Regita hanya berkata "Oh".

Dia menarik tangannya, tidak menariknya keluar, tetapi menutup matanya lagi.

Pesawat pribadi mendarat di area terpisah di bandara. Setelah keluar, Mario tidak pergi bersama mereka, tetapi menyerahkan kunci mobil kepada Baskara, dan Land Rover putih juga berhenti di jalan.

Ketika pintu mobil ditutup, Baskara tiba-tiba berkata, "Apakah Ibumu punya bunga favorit?"

"Bunga Lily." Regita bahkan tidak mau menjawab.

Kemudian dia sedikit mengernyit, tidak mengerti apa yang dia maksud, dan melihat bahwa dia tidak bermaksud berbicara, dia harus menutup mulutnya.

Land Rover berpacu di jalan raya bandara, dan mobil melintas dari waktu ke waktu ke arah yang berlawanan. Mungkin karena demam ringan yang baru saja reda. Selain itu, setelah lebih dari sepuluh jam terbang di pesawat , Regita merasa sangat lelah dan dia tertidur.

Ketika dia membuka matanya, itu bukan daerah pusat kota yang ramai seperti yang diharapkan.

Itu adalah kuburan di pinggiran kota, dan ada seikat bunga Lily di kursi belakang, dia tidak tahu kapan dia berhenti untuk membelinya.

Baskara sudah mengeluarkan kunci mobil, "Di mana batu nisannya?" Regitai mengerutkan kening.

Baskara merentangkan tangannya ke belakang dan mengambil calla lily putih, matanya yang dalam dan dalam menyipit, "Bukannya kamu terus memanggil Ibu ketika kamu tidur.
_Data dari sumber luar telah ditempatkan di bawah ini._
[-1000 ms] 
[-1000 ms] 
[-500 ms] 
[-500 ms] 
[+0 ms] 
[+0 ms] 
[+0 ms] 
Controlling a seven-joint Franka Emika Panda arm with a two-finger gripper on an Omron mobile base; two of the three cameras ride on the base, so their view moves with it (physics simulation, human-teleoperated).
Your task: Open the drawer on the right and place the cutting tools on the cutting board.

Kamu di sini sekarang, jangan pergi dan lihat." Tidak masuk hitungan jika dia berjalan sebentar. Di jalan gunung yang pendek, Regita menggigit bibirnya dan menoleh dari waktu ke waktu.

Hampir setiap kali dia datang untuk melihat Ibunya sendirian, kecuali calla lily di pelukannya, dia tidak pernah membawa seorang pria ke sini.

Bahkan jika itu Reagan, tidak sama sekali.

Ketika dia mencapai batu nisan, Regitamengambil seikat bunga calla lily putih dari tangannya dan meletakkannya di sebelah batu nisan Ibunya.

Ada lebih banyak orang yang berdiri di belakang, dia bingung.

Sekitar sepuluh menit kemudian, Regita berbalik dan berkata, "Kamu bisa kembali sekarang."

"Ya." Baskara mengangguk.

Ketika dia pergi, dia melihat kembali ke wanita muda di batu nisan, mengangguk sedikit seolah-olah untuk menyapa.

Setelah turun gunung, Baskara tidak segera menyalakan mesin, sebaliknya, dia meletakkan satu tangan di jendela dan yang lainnya di setir. Apel yang terangkat berguling ke atas dan ke bawah, dan keraguan yang langka berhenti.

"Sebelum terjun payung, aku tidak tahu kamu takut ketinggian."

Bibir Baskara secara bertahap mengencang, dan ada sedikit kecanggungan dalam suaranya, "Tidak akan lagi."

Regita melihat profilnya yang tegas, dan jari-jari di lututnya meringkuk.

Ini dianggap sebagai permintaan maaf padanya, tapi mengapa dia begitu mendominasi?